• Exercise requirements
Word for word, set down the listing that appears after this line.
Segment Start: Collected material
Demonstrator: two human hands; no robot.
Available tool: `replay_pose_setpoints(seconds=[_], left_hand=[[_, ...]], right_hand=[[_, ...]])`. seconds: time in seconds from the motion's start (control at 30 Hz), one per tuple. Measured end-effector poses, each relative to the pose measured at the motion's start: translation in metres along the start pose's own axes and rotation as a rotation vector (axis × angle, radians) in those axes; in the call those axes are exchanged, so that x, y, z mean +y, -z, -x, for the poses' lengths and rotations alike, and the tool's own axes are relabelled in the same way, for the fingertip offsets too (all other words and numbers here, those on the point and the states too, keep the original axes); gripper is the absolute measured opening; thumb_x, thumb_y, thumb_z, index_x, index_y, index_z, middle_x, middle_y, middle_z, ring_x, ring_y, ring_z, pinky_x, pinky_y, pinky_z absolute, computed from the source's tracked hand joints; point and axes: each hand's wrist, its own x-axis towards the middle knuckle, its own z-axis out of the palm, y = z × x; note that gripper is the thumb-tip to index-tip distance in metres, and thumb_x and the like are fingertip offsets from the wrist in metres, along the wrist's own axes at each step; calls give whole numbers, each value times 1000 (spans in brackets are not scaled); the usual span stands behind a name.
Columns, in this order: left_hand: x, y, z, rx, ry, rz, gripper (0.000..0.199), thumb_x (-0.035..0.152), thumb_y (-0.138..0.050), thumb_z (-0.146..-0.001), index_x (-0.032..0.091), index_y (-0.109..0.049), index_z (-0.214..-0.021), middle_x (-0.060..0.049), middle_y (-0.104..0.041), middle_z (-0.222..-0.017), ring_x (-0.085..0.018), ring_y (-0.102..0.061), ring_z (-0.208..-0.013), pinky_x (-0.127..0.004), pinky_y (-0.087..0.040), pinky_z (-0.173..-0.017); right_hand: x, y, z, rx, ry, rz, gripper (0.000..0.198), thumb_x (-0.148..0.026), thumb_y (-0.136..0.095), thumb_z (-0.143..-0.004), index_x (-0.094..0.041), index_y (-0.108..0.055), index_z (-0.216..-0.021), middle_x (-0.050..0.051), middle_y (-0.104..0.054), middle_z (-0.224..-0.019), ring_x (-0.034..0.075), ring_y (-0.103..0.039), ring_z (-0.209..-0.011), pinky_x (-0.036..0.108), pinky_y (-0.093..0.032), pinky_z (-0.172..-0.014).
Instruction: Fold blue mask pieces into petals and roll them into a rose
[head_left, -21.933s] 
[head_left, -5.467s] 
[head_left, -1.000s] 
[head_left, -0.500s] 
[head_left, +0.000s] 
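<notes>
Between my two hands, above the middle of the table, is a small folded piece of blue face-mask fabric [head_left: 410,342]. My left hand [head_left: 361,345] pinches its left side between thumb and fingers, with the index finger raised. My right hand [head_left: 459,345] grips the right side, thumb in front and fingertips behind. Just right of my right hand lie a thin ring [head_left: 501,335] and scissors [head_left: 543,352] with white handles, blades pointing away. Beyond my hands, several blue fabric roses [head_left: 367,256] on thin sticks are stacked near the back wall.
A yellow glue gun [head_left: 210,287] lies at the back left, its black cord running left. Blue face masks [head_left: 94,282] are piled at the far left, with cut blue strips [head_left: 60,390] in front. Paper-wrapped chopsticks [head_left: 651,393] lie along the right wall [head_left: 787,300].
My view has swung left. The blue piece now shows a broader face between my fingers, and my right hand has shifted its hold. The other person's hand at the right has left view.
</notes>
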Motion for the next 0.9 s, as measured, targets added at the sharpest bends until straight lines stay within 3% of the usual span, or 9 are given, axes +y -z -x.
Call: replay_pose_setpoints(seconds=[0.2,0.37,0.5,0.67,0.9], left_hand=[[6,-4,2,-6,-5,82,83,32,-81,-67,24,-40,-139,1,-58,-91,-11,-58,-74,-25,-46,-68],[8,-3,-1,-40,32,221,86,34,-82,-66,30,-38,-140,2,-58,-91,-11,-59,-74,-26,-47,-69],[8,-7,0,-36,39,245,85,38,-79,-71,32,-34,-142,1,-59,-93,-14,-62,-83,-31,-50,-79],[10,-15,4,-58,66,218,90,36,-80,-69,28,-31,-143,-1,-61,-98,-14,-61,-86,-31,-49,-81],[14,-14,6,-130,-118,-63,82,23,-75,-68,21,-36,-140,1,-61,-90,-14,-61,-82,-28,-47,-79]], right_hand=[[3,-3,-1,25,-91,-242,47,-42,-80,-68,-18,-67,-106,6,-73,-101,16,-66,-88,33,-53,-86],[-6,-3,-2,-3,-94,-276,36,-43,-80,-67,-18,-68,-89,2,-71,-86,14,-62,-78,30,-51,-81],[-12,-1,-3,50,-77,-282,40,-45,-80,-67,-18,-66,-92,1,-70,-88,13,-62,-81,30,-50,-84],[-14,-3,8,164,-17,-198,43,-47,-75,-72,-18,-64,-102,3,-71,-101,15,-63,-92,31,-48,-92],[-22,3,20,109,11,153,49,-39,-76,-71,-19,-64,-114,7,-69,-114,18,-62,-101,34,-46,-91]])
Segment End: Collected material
• Finished exercise
Demonstrator: two human hands; no robot.
Available tool: `replay_pose_setpoints(seconds=[_], left_hand=[[_, ...]], right_hand=[[_, ...]])`. seconds: time in seconds from the motion's start (control at 30 Hz), one per tuple. Measured end-effector poses, each relative to the pose measured at the motion's start: translation in metres along the start pose's own axes and rotation as a rotation vector (axis × angle, radians) in those axes; in the call those axes are exchanged, so that x, y, z mean +y, -z, -x, for the poses' lengths and rotations alike, and the tool's own axes are relabelled in the same way, for the fingertip offsets too (all other words and numbers here, those on the point and the states too, keep the original axes); gripper is the absolute measured opening; thumb_x, thumb_y, thumb_z, index_x, index_y, index_z, middle_x, middle_y, middle_z, ring_x, ring_y, ring_z, pinky_x, pinky_y, pinky_z absolute, computed from the source's tracked hand joints; point and axes: each hand's wrist, its own x-axis towards the middle knuckle, its own z-axis out of the palm, y = z × x; note that gripper is the thumb-tip to index-tip distance in metres, and thumb_x and the like are fingertip offsets from the wrist in metres, along the wrist's own axes at each step; calls give whole numbers, each value times 1000 (spans in brackets are not scaled); the usual span stands behind a name.
Columns, in this order: left_hand: x, y, z, rx, ry, rz, gripper (0.000..0.199), thumb_x (-0.035..0.152), thumb_y (-0.138..0.050), thumb_z (-0.146..-0.001), index_x (-0.032..0.091), index_y (-0.109..0.049), index_z (-0.214..-0.021), middle_x (-0.060..0.049), middle_y (-0.104..0.041), middle_z (-0.222..-0.017), ring_x (-0.085..0.018), ring_y (-0.102..0.061), ring_z (-0.208..-0.013), pinky_x (-0.127..0.004), pinky_y (-0.087..0.040), pinky_z (-0.173..-0.017); right_hand: x, y, z, rx, ry, rz, gripper (0.000..0.198), thumb_x (-0.148..0.026), thumb_y (-0.136..0.095), thumb_z (-0.143..-0.004), index_x (-0.094..0.041), index_y (-0.108..0.055), index_z (-0.216..-0.021), middle_x (-0.050..0.051), middle_y (-0.104..0.054), middle_z (-0.224..-0.019), ring_x (-0.034..0.075), ring_y (-0.103..0.039), ring_z (-0.209..-0.011), pinky_x (-0.036..0.108), pinky_y (-0.093..0.032), pinky_z (-0.172..-0.014).
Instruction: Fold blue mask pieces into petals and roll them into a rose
[head_left, -21.933s] 
[head_left, -5.467s] 
[head_left, -1.000s] 
[head_left, -0.500s] 
[head_left, +0.000s] 
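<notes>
Between my two hands, above the middle of the table, is a small folded piece of blue face-mask fabric [head_left: 410,342]. My left hand [head_left: 361,345] pinches its left side between thumb and fingers, with the index finger raised. My right hand [head_left: 459,345] grips the right side, thumb in front and fingertips behind. Just right of my right hand lie a thin ring [head_left: 501,335] and scissors [head_left: 543,352] with white handles, blades pointing away. Beyond my hands, several blue fabric roses [head_left: 367,256] on thin sticks are stacked near the back wall.
A yellow glue gun [head_left: 210,287] lies at the back left, its black cord running left. Blue face masks [head_left: 94,282] are piled at the far left, with cut blue strips [head_left: 60,390] in front. Paper-wrapped chopsticks [head_left: 651,393] lie along the right wall [head_left: 787,300].
My view has swung left. The blue piece now shows a broader face between my fingers, and my right hand has shifted its hold. The other person's hand at the right has left view.
</notes>
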Motion for the next 0.9 s, as measured, targets added at the sharpest bends until straight lines stay within 3% of the usual span, or 9 are given, axes +y -z -x.
Call: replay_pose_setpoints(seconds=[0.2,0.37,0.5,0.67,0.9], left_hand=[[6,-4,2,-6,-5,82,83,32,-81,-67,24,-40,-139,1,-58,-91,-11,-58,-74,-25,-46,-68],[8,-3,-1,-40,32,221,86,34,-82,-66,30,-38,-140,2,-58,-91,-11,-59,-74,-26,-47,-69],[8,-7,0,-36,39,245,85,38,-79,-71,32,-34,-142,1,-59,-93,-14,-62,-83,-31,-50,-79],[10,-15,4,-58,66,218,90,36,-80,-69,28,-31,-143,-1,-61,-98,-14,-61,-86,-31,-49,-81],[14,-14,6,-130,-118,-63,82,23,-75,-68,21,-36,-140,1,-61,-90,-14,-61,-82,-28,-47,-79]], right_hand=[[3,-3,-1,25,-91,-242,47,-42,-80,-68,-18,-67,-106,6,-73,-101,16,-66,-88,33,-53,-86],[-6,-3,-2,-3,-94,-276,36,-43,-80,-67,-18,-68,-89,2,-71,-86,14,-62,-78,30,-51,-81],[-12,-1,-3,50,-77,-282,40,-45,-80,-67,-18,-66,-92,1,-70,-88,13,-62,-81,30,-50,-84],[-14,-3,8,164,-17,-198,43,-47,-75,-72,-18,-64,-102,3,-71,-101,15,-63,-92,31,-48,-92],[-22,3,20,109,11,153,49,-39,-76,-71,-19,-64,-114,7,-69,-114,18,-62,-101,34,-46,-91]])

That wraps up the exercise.